Keeping your Bones Safe and Strong
The looming risk of stress fractures doesn’t mean you have to avoid exercise altogether. By being mindful of your body’s limitations, it’s easy to enjoy the benefits of physical activity without suffering any unintended consequences.
Avoid Exercise Overkill – At the risk of sounding like a broken record, it bears repeating those new to exercise should refrain from doing too much, too soon. When developing an exercise program, remember to seek the advice of your doctor.
Adjust Your Exercise Routine – Overuse injuries occur not only from exercising in an overly intense manner, but also from working the same area too often. Running every day, for instance, could easily overburden your legs and feet.

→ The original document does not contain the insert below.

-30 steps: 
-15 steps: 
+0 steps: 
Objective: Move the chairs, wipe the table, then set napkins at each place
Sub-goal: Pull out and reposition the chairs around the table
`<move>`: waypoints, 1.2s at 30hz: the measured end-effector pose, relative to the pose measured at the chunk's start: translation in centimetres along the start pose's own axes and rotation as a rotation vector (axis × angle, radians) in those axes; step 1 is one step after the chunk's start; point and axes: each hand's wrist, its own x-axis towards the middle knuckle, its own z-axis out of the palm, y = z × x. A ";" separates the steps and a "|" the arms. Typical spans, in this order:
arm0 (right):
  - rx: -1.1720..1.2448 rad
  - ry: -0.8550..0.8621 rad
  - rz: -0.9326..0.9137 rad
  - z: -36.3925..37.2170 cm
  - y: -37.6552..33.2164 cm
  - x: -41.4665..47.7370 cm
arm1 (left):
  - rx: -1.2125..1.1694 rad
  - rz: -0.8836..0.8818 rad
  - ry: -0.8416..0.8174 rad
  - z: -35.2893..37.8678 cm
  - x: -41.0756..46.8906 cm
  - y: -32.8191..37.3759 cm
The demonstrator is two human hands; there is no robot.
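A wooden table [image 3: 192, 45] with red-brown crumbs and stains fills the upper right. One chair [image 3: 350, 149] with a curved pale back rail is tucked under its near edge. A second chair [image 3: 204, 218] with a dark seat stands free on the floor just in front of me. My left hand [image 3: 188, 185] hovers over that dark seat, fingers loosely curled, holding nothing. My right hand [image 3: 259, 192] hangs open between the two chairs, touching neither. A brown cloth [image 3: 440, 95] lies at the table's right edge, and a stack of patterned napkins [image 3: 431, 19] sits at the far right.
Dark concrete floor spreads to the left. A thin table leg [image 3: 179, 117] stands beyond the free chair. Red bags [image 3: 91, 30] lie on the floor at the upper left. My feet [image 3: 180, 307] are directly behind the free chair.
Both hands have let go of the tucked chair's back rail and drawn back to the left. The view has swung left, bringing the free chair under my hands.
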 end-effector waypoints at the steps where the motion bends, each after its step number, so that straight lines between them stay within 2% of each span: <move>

Instead, try alternating high-impact activities (such as running and jumping jacks) with low-impact exercises, which include biking, swimming and walking.
Wear High-Quality Footwear – Some people, wary of plunking down $50 to $100 on new shoes, will wear a pair of sneakers until they literally start to fall apart. Though they might still feel comfy, worn-out running shoes provide little protection against stress for your feet and legs, especially when running. The pounding your lower body takes while running is considerable; the amount of force generated by each step can equal up to three times your body weight per square inch. A quality pair of new running shoes offers a good deal of insulation against such an assault. For some people with weaker-than-average feet, sole inserts might prove especially useful.
Get More Vitamin D and Calcium – Virtually everyone knows about the effect of vitamin D and calcium on your bones. Simply put, your body needs a steady supply of both nutrients to keep your bones in good shape. The average adult (ages 19 to 50) needs about 600 Individual Units (IU) of vitamin D daily. As for calcium, men and women over the age of 18 require 1000 milligrams per day, an amount that increases to 1200 mg after age 50.